▼

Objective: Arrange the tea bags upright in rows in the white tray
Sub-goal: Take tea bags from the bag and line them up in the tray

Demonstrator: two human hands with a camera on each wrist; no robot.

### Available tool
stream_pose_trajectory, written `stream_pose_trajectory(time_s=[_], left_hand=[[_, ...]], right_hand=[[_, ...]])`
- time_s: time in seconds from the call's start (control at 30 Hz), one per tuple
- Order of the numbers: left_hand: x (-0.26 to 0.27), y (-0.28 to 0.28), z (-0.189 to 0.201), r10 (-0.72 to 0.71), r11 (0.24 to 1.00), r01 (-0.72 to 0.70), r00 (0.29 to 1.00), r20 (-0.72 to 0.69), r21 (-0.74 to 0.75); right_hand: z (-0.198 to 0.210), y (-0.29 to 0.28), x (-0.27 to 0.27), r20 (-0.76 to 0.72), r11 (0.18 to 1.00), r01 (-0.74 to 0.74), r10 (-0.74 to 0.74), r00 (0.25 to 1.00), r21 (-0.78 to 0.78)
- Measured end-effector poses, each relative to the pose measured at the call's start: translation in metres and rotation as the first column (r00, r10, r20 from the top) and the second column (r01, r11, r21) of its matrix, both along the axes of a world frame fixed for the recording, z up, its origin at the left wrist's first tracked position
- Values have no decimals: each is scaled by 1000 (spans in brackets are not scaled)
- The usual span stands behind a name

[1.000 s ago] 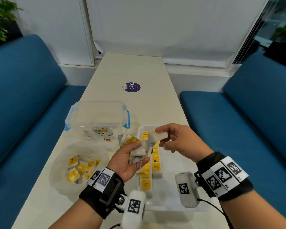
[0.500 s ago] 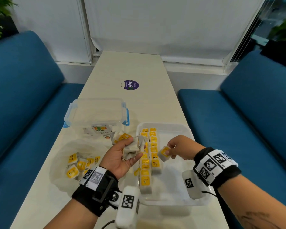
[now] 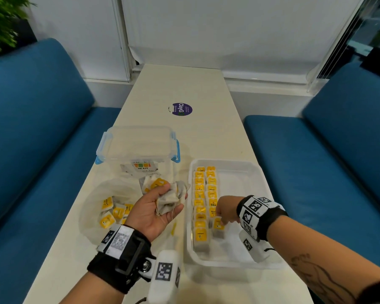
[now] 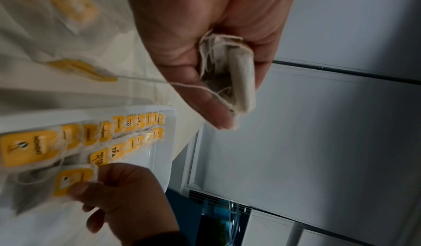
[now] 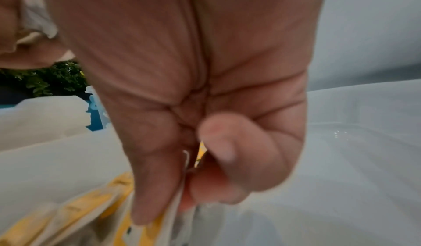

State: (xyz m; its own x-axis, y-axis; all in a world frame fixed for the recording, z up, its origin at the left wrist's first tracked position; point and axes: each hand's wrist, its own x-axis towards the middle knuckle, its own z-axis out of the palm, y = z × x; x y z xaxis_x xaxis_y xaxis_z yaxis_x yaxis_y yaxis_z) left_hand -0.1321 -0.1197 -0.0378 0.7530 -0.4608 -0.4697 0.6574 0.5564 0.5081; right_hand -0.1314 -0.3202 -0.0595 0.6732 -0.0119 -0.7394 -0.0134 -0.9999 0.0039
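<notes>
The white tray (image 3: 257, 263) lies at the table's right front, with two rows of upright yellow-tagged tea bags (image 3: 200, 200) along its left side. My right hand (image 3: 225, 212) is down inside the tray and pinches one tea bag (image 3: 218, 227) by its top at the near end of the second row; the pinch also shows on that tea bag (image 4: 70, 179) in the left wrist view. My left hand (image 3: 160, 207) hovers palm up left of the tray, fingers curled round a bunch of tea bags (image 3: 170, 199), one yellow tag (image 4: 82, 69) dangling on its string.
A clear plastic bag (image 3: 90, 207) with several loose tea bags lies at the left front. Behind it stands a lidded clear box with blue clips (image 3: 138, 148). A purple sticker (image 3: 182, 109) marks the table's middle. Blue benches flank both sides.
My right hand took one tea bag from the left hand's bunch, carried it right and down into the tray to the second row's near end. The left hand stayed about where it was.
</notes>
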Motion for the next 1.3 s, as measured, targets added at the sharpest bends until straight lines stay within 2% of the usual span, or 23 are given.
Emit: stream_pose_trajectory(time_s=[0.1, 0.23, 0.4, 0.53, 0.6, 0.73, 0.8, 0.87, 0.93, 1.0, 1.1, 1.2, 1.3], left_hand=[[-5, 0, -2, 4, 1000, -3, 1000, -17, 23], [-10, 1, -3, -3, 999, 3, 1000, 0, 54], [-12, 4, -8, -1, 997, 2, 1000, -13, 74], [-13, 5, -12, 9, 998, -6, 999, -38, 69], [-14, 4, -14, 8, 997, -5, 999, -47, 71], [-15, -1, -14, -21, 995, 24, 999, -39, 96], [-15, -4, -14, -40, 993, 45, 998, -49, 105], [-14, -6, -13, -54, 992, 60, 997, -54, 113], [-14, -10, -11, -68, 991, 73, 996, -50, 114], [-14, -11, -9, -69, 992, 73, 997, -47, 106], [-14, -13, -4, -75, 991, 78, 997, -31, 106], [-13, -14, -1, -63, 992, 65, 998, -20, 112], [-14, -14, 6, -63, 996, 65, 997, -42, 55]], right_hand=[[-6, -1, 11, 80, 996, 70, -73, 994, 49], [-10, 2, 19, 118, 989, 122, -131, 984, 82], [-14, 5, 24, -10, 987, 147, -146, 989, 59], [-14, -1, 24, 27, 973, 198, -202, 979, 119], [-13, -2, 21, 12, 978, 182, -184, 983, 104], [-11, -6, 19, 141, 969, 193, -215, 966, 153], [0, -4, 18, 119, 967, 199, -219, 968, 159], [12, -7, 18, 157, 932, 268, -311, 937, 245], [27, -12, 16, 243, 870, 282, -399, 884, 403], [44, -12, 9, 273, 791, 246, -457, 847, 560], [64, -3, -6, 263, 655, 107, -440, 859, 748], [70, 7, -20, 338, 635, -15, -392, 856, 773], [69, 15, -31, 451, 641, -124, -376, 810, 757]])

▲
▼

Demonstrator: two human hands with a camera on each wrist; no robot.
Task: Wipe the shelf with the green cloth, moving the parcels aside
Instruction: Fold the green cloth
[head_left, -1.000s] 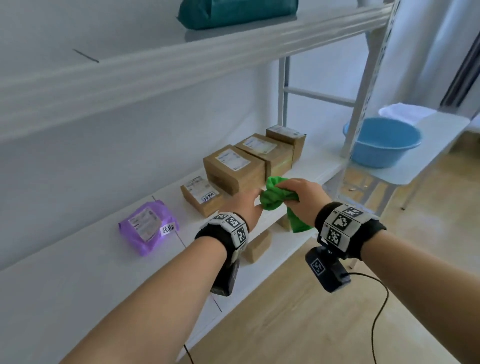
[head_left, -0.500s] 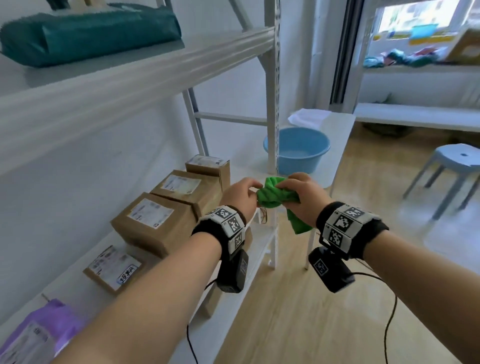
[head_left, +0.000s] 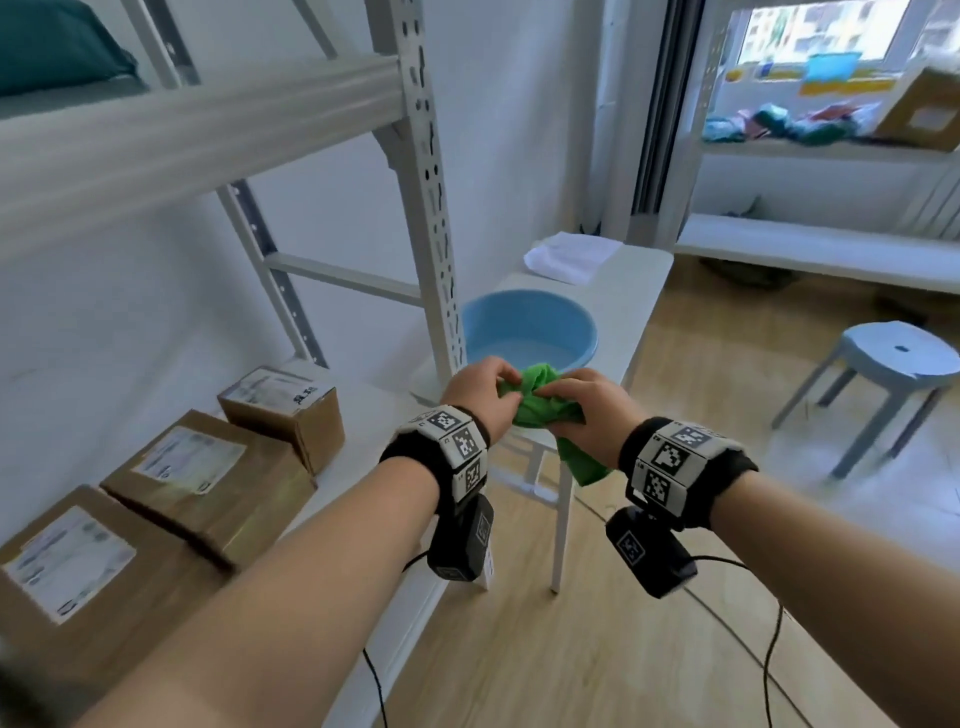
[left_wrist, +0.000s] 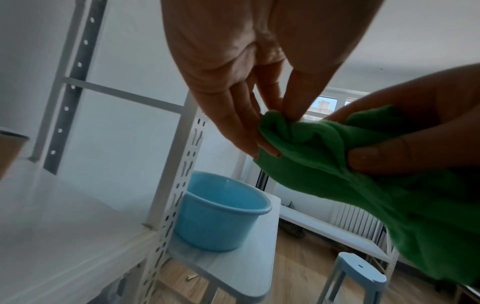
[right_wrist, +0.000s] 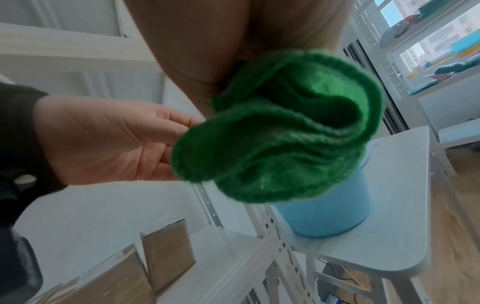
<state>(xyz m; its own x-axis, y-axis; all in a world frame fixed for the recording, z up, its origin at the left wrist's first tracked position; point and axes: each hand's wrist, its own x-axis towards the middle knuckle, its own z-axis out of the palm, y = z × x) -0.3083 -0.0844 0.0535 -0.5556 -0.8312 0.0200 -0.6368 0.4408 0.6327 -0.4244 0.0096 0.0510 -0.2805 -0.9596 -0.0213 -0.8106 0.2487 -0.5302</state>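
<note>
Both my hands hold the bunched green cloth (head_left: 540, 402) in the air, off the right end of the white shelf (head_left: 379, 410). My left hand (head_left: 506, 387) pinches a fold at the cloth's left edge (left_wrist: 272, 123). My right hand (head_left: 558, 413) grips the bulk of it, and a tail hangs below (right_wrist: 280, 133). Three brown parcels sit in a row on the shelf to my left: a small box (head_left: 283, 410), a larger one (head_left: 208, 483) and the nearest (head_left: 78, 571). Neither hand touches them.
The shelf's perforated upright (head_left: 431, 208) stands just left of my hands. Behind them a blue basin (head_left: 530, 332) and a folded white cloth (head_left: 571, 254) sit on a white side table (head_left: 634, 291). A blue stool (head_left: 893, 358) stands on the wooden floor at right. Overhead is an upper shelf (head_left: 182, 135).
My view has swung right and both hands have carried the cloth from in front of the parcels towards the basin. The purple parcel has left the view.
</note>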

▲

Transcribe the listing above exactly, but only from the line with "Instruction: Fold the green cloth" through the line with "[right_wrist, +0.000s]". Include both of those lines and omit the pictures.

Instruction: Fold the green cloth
[head_left, -1.000s] 
[head_left, -0.500s] 
[head_left, +0.000s] 
[left_wrist, +0.000s] 
[right_wrist, +0.000s] 

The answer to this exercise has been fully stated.